Ear to the Ground

05 January 2024

After excitement through December that interest rates look like they will be cut in the major developed markets during this year, data out this week has perhaps reminded us that nothing is necessarily plain sailing.  In the Euro area we saw inflation for December pick up, posting a year on year rise of 2.9%.  Whilst this was broadly in line with the market consensus forecast, it marked a rise on last month’s figure of 2.4%.  The rise was mainly energy related, with moderation seen in food inflation and industrial goods.

With little data out from the UK, all eyes were on the US in what was a shortened week.  The non-farm payroll figure was in focus.  This came out stronger than expected, with 216,000 jobs added in December, compared to a consensus forecast of 170,000.  There were many jobs added across many sectors, including government, leisure & hospitality and healthcare.  The unemployment rate held steady at 3.7%.

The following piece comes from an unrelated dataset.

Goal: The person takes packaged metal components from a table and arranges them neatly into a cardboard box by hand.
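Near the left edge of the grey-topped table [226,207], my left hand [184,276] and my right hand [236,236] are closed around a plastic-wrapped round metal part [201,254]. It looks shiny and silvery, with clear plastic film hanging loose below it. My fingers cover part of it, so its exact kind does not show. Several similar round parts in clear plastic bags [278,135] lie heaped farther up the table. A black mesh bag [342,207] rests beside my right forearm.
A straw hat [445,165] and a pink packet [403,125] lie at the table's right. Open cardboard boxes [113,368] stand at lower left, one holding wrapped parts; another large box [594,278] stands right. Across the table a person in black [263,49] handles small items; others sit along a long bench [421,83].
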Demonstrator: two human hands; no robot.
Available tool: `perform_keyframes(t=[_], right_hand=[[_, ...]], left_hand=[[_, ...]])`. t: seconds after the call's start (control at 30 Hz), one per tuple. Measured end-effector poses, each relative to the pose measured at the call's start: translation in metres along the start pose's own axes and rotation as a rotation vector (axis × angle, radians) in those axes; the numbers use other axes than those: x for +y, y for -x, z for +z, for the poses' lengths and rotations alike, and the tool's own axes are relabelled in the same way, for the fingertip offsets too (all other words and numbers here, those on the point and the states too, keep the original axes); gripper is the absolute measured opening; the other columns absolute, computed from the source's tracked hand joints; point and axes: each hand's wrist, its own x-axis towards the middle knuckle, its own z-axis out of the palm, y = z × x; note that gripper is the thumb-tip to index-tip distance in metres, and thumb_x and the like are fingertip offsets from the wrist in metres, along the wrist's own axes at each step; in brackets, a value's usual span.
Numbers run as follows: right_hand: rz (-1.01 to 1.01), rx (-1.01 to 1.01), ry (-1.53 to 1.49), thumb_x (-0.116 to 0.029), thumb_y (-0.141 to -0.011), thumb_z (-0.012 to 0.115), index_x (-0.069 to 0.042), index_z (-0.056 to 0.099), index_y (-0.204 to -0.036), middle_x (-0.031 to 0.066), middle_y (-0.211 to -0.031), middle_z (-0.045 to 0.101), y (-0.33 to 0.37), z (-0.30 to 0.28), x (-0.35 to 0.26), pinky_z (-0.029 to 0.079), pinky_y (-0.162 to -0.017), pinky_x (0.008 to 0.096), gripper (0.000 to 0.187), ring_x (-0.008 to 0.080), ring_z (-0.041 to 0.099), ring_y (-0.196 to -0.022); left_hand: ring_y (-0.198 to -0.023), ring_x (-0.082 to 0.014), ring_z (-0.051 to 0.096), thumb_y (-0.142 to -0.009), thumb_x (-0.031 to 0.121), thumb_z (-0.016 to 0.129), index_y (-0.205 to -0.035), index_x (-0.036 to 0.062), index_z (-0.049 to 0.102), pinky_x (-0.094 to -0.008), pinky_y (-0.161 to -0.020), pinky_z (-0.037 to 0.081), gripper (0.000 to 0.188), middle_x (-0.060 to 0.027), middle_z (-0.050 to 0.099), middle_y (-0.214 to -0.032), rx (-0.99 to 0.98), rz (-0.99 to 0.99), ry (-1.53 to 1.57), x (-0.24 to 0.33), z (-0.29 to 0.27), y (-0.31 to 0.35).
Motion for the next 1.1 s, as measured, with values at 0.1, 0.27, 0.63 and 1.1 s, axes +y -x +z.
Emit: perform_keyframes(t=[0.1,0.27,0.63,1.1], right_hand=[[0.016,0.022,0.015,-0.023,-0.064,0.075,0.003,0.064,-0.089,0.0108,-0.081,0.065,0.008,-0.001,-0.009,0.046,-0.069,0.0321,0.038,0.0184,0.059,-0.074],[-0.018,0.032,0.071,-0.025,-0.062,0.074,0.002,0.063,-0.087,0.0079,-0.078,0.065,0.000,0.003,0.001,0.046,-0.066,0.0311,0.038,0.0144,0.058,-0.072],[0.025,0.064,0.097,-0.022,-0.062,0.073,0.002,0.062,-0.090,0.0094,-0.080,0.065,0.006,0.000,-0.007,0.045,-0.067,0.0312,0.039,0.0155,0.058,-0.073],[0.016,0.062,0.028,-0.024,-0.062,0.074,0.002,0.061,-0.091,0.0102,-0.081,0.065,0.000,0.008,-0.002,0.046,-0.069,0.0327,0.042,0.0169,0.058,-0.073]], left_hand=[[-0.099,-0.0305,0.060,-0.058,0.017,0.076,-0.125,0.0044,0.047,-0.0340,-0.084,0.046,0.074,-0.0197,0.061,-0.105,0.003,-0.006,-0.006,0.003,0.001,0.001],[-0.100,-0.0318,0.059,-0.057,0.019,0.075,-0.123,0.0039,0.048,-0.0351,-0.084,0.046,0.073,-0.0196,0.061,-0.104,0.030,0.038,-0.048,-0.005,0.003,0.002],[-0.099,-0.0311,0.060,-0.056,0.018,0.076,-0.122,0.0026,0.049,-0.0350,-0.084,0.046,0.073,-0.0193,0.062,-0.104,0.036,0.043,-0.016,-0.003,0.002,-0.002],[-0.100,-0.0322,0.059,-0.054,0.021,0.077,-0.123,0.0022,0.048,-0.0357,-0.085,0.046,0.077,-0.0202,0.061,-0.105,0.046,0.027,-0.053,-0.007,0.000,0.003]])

Whilst this data is positive for the jobs market, the Jolts report on the labour market posted a more sanguine picture.  Here it was reported that the hiring level had fallen below the trendline commencing in 2010.  I guess a slowdown was inevitable at some point, especially taking into consideration the low unemployment rate and aging demographics.

It wasn’t all plain sailing for data elsewhere either.  The US ISM Manufacturing Purchasing Managers Index (PMI) came in at 47.4 for December.  Whilst this was above November’s reading and the consensus forecast, a figure below 50 still indicates that manufacturing remains in a state of contraction.  The figure to catch the eye however was the number of industries within this survey who were reporting growth.  This reading is now approaching the low level seen during the global financial crisis.

Whilst the service sector remains in expansion, it is clinging on to that title by a thread.  The PMI data for December came out 50.6, below the previous reading of 52.7 and the consensus forecast of 52.6.  This suggests that the service sector is slowing down.  This could also potentially lead to service sector inflation slowing also.

Slower economic growth was something which was reflected on the recent US Federal Reserve meeting minutes from December.  Here they project that economic growth will be 1.4% in 2024, down from their previous estimate of 1.5% and 2.6% expected when figures are finalised for 2023.  At the same time, however, they acknowledged that they remain highly attentive to inflation risks.  Interest rate cuts most certainly appear on the cards for the US this year, the uncertainty could now be centred around when that first one comes and by how much will they move this year.